▶ [PROBLEM]
Instruction for the data below: set down exactly the lines from the line with "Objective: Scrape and" to the line with "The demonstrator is", inclusive, and no others.
Content starts
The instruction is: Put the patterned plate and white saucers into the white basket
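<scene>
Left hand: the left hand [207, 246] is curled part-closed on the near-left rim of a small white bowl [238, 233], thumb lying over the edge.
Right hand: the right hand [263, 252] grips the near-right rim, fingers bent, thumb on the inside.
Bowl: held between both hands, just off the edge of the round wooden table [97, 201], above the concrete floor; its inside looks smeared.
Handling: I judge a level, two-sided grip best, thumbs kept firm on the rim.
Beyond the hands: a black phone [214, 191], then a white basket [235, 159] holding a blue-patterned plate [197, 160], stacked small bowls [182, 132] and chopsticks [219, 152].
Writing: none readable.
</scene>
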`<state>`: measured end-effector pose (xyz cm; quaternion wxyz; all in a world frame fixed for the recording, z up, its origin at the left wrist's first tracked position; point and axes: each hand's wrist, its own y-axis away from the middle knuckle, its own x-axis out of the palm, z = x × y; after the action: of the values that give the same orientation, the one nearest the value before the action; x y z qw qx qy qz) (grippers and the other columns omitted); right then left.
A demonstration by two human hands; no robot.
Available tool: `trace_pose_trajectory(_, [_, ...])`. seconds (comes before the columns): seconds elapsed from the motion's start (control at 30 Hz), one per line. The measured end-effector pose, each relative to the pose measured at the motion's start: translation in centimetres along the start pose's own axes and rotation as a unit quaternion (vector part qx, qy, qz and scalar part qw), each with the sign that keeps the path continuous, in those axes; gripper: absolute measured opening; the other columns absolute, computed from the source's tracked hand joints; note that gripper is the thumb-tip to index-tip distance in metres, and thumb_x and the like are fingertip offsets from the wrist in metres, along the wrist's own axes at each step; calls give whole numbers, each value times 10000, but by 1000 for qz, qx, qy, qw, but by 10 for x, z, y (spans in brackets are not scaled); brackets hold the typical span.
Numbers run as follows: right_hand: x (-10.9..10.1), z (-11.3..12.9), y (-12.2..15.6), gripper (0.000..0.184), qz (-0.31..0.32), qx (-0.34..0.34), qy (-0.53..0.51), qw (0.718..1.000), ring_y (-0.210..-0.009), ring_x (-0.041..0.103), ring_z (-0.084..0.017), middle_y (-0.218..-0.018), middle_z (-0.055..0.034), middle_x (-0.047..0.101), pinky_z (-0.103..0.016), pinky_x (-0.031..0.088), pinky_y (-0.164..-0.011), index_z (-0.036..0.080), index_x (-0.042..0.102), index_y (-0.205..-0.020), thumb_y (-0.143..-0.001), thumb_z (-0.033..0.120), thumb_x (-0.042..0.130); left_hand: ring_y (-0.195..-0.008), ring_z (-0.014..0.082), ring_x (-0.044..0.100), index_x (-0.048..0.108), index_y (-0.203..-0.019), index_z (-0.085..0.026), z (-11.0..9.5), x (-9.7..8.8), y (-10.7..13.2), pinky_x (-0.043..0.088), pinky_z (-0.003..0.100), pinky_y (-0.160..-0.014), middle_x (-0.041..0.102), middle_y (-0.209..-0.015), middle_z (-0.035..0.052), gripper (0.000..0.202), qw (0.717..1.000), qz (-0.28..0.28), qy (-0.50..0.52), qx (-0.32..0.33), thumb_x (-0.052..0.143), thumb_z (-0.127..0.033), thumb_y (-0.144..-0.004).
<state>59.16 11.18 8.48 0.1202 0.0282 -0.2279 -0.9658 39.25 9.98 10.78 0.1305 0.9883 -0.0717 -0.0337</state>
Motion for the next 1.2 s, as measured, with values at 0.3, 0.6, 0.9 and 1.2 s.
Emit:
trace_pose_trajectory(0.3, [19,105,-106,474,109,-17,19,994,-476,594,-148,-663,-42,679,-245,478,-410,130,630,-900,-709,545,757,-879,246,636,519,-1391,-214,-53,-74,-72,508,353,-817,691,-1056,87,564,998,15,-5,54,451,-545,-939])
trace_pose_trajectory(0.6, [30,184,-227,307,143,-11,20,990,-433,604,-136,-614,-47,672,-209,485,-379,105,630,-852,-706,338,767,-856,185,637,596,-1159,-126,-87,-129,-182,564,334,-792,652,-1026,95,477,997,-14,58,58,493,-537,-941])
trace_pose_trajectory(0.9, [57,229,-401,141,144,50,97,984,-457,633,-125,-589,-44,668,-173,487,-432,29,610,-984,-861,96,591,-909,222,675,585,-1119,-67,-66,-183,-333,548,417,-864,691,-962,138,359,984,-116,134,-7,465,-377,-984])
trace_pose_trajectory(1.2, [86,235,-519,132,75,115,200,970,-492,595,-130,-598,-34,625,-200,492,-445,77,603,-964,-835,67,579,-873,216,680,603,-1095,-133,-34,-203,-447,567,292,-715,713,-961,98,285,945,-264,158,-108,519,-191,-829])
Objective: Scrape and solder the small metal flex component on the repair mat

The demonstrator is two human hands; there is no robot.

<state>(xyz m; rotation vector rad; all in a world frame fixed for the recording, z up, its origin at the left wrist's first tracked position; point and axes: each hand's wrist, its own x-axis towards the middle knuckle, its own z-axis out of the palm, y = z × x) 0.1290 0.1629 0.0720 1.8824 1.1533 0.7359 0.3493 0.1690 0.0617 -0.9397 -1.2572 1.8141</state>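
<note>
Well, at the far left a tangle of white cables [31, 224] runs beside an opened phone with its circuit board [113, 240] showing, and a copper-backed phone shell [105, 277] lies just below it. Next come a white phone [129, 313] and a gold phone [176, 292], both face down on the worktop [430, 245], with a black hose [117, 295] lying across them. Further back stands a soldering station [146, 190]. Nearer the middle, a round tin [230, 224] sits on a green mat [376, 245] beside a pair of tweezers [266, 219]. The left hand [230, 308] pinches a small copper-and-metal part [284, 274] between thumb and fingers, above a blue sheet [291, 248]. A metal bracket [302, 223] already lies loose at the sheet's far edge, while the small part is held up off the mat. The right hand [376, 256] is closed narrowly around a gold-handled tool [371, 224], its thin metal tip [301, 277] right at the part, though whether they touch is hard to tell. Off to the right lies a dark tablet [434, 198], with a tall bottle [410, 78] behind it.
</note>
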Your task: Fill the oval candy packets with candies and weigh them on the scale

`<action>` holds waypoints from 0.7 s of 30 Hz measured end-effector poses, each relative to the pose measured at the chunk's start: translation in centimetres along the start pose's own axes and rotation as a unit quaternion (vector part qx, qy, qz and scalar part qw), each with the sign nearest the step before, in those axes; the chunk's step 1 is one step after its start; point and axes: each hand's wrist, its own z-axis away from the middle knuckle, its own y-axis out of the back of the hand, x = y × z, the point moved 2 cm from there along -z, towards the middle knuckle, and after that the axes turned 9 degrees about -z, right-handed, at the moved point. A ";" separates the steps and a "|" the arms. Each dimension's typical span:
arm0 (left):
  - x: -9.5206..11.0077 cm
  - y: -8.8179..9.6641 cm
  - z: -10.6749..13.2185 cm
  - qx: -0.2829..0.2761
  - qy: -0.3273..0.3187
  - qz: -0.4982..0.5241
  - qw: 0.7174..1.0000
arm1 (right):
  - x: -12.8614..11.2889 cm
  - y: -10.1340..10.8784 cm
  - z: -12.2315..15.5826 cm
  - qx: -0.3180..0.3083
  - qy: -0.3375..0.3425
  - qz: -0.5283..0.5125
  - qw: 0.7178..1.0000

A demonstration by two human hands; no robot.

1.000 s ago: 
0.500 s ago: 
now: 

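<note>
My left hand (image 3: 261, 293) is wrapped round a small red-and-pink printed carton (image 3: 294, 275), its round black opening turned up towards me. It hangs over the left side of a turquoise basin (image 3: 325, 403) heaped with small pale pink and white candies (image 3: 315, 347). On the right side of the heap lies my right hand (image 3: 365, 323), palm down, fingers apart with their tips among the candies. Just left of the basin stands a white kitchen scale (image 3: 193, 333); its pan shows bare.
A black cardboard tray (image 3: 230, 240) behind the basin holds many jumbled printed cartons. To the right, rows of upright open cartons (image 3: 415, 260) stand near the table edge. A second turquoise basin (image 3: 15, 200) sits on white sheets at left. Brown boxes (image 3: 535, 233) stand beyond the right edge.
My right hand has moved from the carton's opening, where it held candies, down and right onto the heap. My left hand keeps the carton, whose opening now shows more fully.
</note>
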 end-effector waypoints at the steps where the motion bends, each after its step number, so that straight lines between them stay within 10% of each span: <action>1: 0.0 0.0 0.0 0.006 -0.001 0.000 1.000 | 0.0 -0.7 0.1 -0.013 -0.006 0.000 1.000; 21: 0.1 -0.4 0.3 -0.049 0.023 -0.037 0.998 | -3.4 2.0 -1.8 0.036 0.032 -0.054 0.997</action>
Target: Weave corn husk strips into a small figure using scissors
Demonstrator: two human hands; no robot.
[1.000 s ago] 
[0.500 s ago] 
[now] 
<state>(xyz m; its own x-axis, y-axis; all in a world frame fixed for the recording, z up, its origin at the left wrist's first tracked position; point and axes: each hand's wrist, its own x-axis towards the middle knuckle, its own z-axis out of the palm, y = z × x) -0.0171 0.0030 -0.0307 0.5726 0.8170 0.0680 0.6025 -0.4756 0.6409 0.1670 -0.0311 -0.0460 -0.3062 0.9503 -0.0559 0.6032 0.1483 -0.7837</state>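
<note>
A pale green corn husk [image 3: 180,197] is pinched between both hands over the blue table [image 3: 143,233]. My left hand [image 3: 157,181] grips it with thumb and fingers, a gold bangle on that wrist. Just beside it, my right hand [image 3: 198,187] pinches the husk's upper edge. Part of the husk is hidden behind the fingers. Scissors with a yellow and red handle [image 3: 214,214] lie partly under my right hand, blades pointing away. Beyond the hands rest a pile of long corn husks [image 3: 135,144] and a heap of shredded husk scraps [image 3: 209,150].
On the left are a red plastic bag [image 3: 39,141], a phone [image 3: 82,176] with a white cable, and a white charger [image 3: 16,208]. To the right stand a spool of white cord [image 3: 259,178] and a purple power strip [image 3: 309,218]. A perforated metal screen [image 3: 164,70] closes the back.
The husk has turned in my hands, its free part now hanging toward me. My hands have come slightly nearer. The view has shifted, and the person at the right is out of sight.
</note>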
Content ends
▶ [EXERCISE OUTPUT]
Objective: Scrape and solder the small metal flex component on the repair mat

The demonstrator is two human hands; there is no robot.

That finishes the exercise, with nothing more to add.